▶ _Task instructions_
Print the whole listing, keeping every line exactly as given.

▶ _Data below_

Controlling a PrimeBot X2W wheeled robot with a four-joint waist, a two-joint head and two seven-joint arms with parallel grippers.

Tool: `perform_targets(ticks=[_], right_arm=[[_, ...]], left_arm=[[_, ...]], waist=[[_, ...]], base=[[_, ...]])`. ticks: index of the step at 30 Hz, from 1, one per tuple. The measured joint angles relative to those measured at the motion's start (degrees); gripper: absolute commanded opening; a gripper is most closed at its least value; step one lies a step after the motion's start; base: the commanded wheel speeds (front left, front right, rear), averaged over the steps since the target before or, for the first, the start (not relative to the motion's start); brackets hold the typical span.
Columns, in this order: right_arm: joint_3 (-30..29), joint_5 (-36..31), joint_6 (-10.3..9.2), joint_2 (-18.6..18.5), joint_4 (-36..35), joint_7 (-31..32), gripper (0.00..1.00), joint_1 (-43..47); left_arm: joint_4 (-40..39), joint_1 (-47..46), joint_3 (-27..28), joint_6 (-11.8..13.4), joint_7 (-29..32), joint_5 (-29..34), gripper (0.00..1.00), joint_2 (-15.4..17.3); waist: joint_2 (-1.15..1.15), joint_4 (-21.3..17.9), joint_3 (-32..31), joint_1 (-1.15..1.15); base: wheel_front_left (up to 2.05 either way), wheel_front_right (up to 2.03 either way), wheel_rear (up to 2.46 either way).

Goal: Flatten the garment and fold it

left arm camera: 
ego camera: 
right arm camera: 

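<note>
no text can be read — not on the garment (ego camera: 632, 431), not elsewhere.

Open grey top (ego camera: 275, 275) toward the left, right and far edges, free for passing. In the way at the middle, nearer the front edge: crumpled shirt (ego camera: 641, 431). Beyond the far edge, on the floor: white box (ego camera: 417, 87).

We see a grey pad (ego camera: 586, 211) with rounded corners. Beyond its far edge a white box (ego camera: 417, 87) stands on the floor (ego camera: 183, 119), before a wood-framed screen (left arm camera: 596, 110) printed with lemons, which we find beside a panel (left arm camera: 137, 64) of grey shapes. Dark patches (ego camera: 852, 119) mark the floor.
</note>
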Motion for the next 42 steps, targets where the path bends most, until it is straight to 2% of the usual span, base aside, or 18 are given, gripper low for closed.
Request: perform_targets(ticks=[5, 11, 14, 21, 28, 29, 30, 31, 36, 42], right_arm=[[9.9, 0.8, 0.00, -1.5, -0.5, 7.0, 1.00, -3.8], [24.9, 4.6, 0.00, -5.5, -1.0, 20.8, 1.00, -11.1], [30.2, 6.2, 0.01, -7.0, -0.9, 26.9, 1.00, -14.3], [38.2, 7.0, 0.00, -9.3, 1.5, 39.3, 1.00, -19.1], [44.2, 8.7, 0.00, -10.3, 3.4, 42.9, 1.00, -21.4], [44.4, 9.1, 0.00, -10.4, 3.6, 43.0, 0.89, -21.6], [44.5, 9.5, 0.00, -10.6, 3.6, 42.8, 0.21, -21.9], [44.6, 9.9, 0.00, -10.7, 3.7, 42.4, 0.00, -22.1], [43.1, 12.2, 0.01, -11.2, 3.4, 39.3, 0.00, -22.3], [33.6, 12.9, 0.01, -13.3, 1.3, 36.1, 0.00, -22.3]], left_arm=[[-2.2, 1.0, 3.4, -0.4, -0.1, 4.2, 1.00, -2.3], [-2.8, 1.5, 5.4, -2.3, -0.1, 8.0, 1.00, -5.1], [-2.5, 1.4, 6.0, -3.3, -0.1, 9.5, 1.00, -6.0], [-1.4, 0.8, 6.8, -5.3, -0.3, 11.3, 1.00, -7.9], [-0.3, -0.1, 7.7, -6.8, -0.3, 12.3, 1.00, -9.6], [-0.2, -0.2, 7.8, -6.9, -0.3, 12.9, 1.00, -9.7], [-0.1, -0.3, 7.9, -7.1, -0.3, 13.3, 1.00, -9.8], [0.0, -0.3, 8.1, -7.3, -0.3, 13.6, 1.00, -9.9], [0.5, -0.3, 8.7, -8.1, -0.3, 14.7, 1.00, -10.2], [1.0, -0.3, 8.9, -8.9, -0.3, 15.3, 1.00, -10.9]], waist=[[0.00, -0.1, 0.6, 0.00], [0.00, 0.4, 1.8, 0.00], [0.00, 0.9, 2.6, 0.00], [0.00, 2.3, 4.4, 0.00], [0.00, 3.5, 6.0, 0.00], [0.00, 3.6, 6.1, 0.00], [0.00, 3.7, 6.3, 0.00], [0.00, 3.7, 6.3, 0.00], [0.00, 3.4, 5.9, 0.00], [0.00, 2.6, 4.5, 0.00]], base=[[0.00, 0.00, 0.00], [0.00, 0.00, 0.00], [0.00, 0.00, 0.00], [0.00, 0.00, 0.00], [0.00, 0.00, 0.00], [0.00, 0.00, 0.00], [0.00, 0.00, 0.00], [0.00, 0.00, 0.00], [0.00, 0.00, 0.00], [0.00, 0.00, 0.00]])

▶ _Response to the task_
Controlling a PrimeBot X2W wheeled robot with a four-joint waist, a two-joint head and two seven-joint arms with parallel grippers.

Tool: `perform_targets(ticks=[_], right_arm=[[_, ...]], left_arm=[[_, ...]], waist=[[_, ...]], base=[[_, ...]])`. ticks: index of the step at 30 Hz, from 1, one per tuple. The measured joint angles relative to those measured at the motion's start (degrees); gripper: absolute commanded opening; a gripper is most closed at its least value; step one lies a step after the motion's start; base: the commanded wheel speeds (front left, front right, rear), averaged over the steps since the target before or, for the first, the start (not relative to the motion's start); brackets hold the typical span.
Columns, in this order: right_arm: joint_3 (-30..29), joint_5 (-36..31), joint_6 (-10.3..9.2), joint_2 (-18.6..18.5), joint_4 (-36..35), joint_7 (-31..32), gripper (0.00..1.00), joint_1 (-43..47); left_arm: joint_4 (-40..39), joint_1 (-47..46), joint_3 (-27..28), joint_6 (-11.8..13.4), joint_7 (-29..32), joint_5 (-29..34), gripper (0.00..1.00), joint_2 (-15.4..17.3); waist: joint_2 (-1.15..1.15), joint_4 (-21.3..17.9), joint_3 (-32..31), joint_1 (-1.15..1.15); base: wheel_front_left (up to 2.05 either way), wheel_front_right (up to 2.03 either way), wheel_rear (up to 2.46 either way).

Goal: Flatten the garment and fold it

left arm camera: 
ego camera: 
right arm camera: 

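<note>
no text can be read — not on the garment (ego camera: 632, 431), not elsewhere.

Open grey top (ego camera: 275, 275) toward the left, right and far edges, free for passing. In the way at the middle, nearer the front edge: crumpled shirt (ego camera: 641, 431). Beyond the far edge, on the floor: white box (ego camera: 417, 87).

We see a grey pad (ego camera: 586, 211) with rounded corners. Beyond its far edge a white box (ego camera: 417, 87) stands on the floor (ego camera: 183, 119), before a wood-framed screen (left arm camera: 596, 110) printed with lemons, which we find beside a panel (left arm camera: 137, 64) of grey shapes. Dark patches (ego camera: 852, 119) mark the floor.
</note>
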Motion for the next 42 steps, targets where the path bends most, until it is straight to 2% of the usual span, base aside, or 18 are given, gripper low for closed.
Request: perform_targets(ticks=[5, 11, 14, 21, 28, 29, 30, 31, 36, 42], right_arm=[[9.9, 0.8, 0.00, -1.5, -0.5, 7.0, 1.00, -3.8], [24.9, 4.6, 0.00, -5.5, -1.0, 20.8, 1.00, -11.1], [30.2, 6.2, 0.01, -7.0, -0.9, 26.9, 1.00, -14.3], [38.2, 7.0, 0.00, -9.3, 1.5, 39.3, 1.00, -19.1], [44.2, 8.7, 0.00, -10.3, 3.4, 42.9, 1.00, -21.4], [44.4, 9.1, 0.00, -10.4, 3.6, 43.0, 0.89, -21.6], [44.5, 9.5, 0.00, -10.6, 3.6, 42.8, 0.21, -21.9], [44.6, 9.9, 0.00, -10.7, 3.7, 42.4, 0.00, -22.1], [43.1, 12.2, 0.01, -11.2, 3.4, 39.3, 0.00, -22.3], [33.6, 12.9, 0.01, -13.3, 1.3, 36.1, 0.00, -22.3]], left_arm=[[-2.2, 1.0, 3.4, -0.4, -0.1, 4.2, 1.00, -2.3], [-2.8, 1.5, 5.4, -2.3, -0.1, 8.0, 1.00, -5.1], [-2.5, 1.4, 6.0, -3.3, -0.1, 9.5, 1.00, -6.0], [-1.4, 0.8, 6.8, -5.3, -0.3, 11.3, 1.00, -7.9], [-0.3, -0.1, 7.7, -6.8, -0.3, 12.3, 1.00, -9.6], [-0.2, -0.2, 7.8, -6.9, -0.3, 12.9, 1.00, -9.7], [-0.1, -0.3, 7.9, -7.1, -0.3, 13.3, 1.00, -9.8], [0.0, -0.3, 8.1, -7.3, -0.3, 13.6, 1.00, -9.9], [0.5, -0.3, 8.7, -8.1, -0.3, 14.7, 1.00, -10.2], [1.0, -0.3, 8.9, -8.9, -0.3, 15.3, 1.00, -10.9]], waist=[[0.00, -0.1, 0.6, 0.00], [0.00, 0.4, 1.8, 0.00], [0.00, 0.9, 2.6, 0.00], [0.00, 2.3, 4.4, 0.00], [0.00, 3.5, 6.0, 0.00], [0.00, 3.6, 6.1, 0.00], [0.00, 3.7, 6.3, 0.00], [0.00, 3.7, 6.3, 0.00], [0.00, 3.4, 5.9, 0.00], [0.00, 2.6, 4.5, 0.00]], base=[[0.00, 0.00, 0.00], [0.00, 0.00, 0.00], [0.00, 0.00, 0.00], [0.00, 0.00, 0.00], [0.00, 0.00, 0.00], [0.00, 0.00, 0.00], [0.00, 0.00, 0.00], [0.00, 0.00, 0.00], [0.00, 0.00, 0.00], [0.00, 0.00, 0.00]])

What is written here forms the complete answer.